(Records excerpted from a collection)
--

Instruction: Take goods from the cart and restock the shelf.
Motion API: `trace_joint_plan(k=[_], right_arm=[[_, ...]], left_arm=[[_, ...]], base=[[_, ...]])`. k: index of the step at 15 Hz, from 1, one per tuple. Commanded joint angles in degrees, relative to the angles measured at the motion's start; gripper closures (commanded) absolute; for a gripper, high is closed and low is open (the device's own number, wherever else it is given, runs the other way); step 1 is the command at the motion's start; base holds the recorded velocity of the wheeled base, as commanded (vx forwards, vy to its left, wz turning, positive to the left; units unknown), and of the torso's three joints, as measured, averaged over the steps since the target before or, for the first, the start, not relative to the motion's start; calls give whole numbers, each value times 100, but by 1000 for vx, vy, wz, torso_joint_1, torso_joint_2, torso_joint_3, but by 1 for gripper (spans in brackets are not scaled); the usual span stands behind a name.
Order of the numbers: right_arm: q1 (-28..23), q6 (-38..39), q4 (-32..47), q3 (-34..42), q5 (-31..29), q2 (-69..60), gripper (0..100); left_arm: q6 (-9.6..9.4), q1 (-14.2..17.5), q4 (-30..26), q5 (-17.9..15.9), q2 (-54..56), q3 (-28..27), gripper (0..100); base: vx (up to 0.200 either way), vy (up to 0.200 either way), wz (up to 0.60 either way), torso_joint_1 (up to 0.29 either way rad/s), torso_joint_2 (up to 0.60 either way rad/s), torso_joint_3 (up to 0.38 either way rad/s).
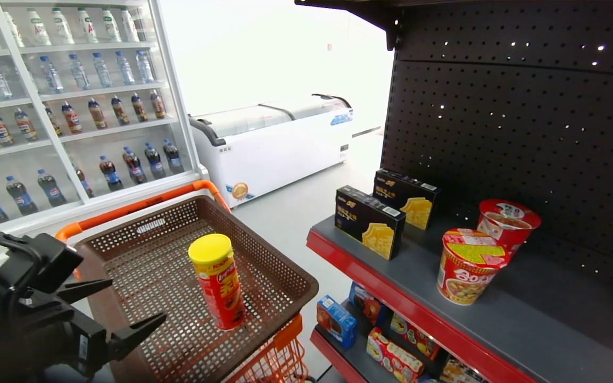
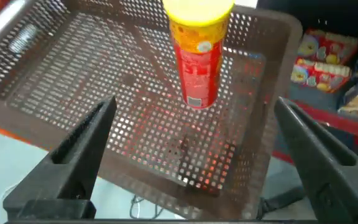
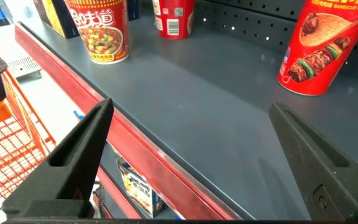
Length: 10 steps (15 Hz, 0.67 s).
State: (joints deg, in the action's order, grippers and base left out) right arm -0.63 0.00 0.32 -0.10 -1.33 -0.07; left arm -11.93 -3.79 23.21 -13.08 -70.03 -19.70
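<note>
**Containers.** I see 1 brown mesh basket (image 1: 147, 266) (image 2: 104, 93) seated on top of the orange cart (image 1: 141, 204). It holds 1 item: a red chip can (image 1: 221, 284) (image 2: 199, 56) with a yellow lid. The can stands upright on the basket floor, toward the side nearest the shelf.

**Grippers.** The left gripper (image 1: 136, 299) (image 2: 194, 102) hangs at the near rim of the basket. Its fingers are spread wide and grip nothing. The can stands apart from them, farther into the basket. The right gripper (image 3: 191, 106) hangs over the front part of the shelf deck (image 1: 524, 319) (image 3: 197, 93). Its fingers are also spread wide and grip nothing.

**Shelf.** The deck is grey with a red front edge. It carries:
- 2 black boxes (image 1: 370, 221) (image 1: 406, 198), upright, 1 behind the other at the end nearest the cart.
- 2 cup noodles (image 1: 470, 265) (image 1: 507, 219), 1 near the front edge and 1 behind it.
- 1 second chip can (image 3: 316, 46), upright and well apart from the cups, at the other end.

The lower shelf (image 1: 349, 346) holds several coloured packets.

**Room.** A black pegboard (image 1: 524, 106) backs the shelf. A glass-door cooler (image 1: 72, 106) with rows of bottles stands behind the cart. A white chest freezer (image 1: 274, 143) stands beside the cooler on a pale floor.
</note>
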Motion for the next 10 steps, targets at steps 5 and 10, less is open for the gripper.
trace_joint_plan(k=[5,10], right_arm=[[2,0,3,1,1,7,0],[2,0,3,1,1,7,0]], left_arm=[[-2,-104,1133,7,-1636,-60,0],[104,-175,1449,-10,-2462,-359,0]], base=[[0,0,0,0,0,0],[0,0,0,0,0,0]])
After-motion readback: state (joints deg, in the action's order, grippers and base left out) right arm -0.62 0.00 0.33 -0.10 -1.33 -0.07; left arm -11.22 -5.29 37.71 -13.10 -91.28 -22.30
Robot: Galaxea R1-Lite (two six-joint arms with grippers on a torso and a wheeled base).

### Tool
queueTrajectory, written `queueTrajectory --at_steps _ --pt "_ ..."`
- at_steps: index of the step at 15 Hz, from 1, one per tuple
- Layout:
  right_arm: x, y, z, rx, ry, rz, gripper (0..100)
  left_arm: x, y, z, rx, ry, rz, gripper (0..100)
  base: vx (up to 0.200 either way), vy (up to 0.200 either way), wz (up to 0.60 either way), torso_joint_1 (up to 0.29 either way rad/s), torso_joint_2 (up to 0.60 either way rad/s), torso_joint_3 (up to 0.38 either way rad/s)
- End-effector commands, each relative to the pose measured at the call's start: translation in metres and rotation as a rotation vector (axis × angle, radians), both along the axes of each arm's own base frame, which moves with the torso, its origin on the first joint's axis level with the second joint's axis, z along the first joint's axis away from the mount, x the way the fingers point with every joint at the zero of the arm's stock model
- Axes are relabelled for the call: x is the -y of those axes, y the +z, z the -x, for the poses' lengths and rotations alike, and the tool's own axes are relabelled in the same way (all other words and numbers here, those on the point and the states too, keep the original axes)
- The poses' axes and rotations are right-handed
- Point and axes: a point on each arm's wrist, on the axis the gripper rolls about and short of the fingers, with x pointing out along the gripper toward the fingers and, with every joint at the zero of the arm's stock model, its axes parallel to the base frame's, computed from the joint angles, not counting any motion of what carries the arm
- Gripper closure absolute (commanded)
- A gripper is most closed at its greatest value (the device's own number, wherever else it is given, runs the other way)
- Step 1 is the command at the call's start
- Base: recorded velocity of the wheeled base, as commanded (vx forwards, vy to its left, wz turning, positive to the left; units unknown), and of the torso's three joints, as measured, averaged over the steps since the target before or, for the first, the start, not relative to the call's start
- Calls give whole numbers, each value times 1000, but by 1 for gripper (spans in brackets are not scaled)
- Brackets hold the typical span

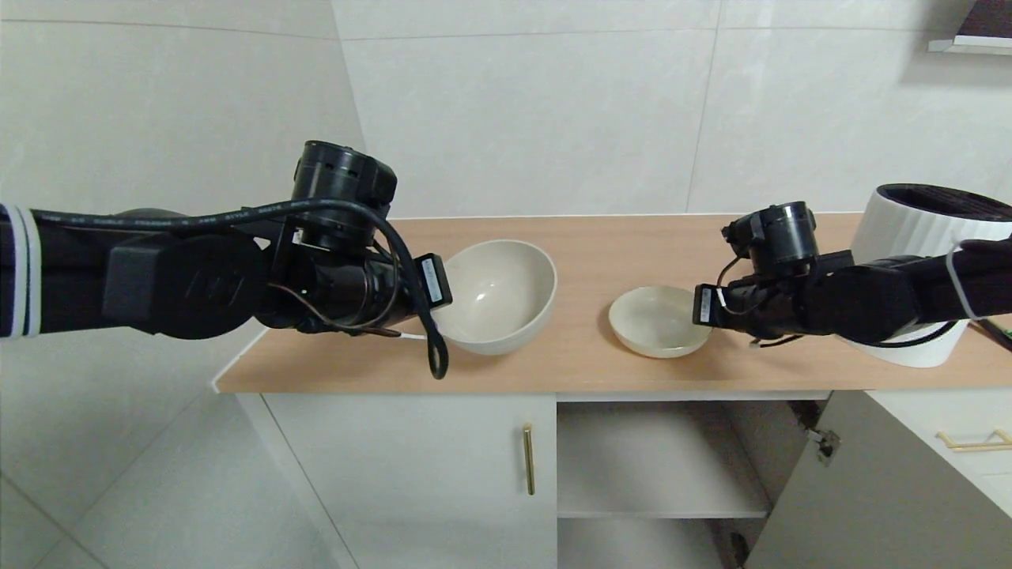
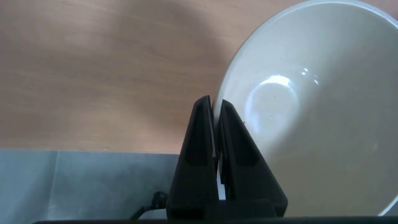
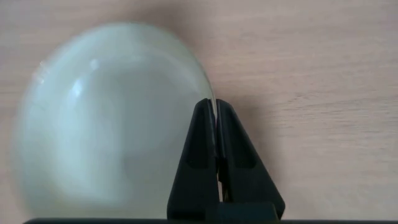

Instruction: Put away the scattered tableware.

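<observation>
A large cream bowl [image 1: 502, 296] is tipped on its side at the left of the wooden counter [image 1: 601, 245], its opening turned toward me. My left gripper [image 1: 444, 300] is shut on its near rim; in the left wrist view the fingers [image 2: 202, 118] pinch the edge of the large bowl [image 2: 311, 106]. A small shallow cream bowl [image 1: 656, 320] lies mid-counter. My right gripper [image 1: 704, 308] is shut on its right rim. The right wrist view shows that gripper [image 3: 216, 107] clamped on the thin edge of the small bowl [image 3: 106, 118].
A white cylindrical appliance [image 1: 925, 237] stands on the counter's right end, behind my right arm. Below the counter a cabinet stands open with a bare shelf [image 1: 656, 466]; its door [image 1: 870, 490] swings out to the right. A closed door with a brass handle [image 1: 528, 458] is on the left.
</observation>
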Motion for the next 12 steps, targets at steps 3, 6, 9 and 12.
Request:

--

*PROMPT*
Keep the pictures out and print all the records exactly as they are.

*SOLUTION TO THIS PROBLEM*
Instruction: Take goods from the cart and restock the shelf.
Motion API: `trace_joint_plan(k=[_], right_arm=[[_, ...]], left_arm=[[_, ...]], base=[[_, ...]])`. k: index of the step at 15 Hz, from 1, one per tuple. Commanded joint angles in degrees, relative to the angles measured at the motion's start; gripper closures (commanded) absolute; for a gripper, high is closed and low is open (the device's own number, wherever else it is given, runs the other way); step 1 is the command at the motion's start; base holds the recorded velocity of the wheeled base, as commanded (vx forwards, vy to its left, wz turning, positive to the left; units unknown), and of the torso's three joints, as measured, averaged over the steps since the target before or, for the first, the start, not relative to the motion's start; calls give whole numbers, each value times 100, but by 1000 for vx, vy, wz, torso_joint_1, torso_joint_2, torso_joint_3, but by 1 for gripper (spans in brackets are not scaled); the usual span stands behind a name.
Order of the numbers: right_arm: q1 (-28..23), q6 (-38..39), q4 (-32..47), q3 (-34..42), q5 (-31..29), q2 (-69..60), gripper (0..100); left_arm: q6 (-9.6..9.4), q1 (-14.2..17.5), q4 (-30..26), q5 (-17.9..15.9), q2 (-54..56), q3 (-28..27), gripper (0..100); base: vx (up to 0.200 either way), vy (up to 0.200 either way), wz (up to 0.60 either way), torso_joint_1 (up to 0.29 either way rad/s), torso_joint_2 (up to 0.60 either way rad/s), torso_joint_3 (up to 0.38 either way rad/s).
Length: 10 steps (15 Hz, 0.67 s).
State: (joints deg, in the action's order, grippers and base left out) right arm -0.63 0.00 0.32 -0.10 -1.33 -0.07; left arm -11.93 -3.79 23.21 -13.08 -70.03 -19.70
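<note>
**Containers.** I see 1 brown mesh basket (image 1: 147, 266) (image 2: 104, 93) seated on top of the orange cart (image 1: 141, 204). It holds 1 item: a red chip can (image 1: 221, 284) (image 2: 199, 56) with a yellow lid. The can stands upright on the basket floor, toward the side nearest the shelf.

**Grippers.** The left gripper (image 1: 136, 299) (image 2: 194, 102) hangs at the near rim of the basket. Its fingers are spread wide and grip nothing. The can stands apart from them, farther into the basket. The right gripper (image 3: 191, 106) hangs over the front part of the shelf deck (image 1: 524, 319) (image 3: 197, 93). Its fingers are also spread wide and grip nothing.

**Shelf.** The deck is grey with a red front edge. It carries:
- 2 black boxes (image 1: 370, 221) (image 1: 406, 198), upright, 1 behind the other at the end nearest the cart.
- 2 cup noodles (image 1: 470, 265) (image 1: 507, 219), 1 near the front edge and 1 behind it.
- 1 second chip can (image 3: 316, 46), upright and well apart from the cups, at the other end.

The lower shelf (image 1: 349, 346) holds several coloured packets.

**Room.** A black pegboard (image 1: 524, 106) backs the shelf. A glass-door cooler (image 1: 72, 106) with rows of bottles stands behind the cart. A white chest freezer (image 1: 274, 143) stands beside the cooler on a pale floor.
</note>
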Motion for the next 10 steps, targets at steps 5 and 10, less is open for the gripper.
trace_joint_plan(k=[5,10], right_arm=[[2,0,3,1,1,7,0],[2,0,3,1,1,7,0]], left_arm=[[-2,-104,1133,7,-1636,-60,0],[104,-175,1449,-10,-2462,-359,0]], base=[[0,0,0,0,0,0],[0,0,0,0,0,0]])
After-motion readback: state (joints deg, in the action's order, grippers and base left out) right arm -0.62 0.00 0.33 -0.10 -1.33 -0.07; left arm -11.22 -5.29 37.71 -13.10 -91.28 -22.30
Robot: Galaxea R1-Lite (two six-joint arms with grippers on a torso and a wheeled base).

### Tool
queueTrajectory, written `queueTrajectory --at_steps _ --pt "_ ..."`
- at_steps: index of the step at 15 Hz, from 1, one per tuple
- Layout:
  right_arm: x, y, z, rx, ry, rz, gripper (0..100)
  left_arm: x, y, z, rx, ry, rz, gripper (0..100)
  base: vx (up to 0.200 either way), vy (up to 0.200 either way), wz (up to 0.60 either way), torso_joint_1 (up to 0.29 either way rad/s), torso_joint_2 (up to 0.60 either way rad/s), torso_joint_3 (up to 0.38 either way rad/s)
- End-effector commands, each relative to the pose measured at the call's start: translation in metres and rotation as a rotation vector (axis × angle, radians), both along the axes of each arm's own base frame, which moves with the torso, its origin on the first joint's axis level with the second joint's axis, z along the first joint's axis away from the mount, x the way the fingers point with every joint at the zero of the arm's stock model
- Axes are relabelled for the call: x is the -y of those axes, y the +z, z the -x, for the poses' lengths and rotations alike, and the tool's own axes are relabelled in the same way (all other words and numbers here, those on the point and the states too, keep the original axes)
- The poses' axes and rotations are right-handed
- Point and axes: a point on each arm's wrist, on the axis the gripper rolls about and short of the fingers, with x pointing out along the gripper toward the fingers and, with every joint at the zero of the arm's stock model, its axes parallel to the base frame's, computed from the joint angles, not counting any motion of what carries the arm
- Gripper closure absolute (commanded)
- A gripper is most closed at its greatest value (the device's own number, wherever else it is given, runs the other way)
- Step 1 is the command at the call's start
- Base: recorded velocity of the wheeled base, as commanded (vx forwards, vy to its left, wz turning, positive to the left; units unknown), and of the torso's three joints, as measured, averaged over the steps since the target before or, for the first, the start, not relative to the call's start
- Calls give whole numbers, each value times 1000, but by 1 for gripper (spans in brackets are not scaled)
- Brackets hold the typical span


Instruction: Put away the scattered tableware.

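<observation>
A large cream bowl [image 1: 502, 296] is tipped on its side at the left of the wooden counter [image 1: 601, 245], its opening turned toward me. My left gripper [image 1: 444, 300] is shut on its near rim; in the left wrist view the fingers [image 2: 202, 118] pinch the edge of the large bowl [image 2: 311, 106]. A small shallow cream bowl [image 1: 656, 320] lies mid-counter. My right gripper [image 1: 704, 308] is shut on its right rim. The right wrist view shows that gripper [image 3: 216, 107] clamped on the thin edge of the small bowl [image 3: 106, 118].
A white cylindrical appliance [image 1: 925, 237] stands on the counter's right end, behind my right arm. Below the counter a cabinet stands open with a bare shelf [image 1: 656, 466]; its door [image 1: 870, 490] swings out to the right. A closed door with a brass handle [image 1: 528, 458] is on the left.
</observation>
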Motion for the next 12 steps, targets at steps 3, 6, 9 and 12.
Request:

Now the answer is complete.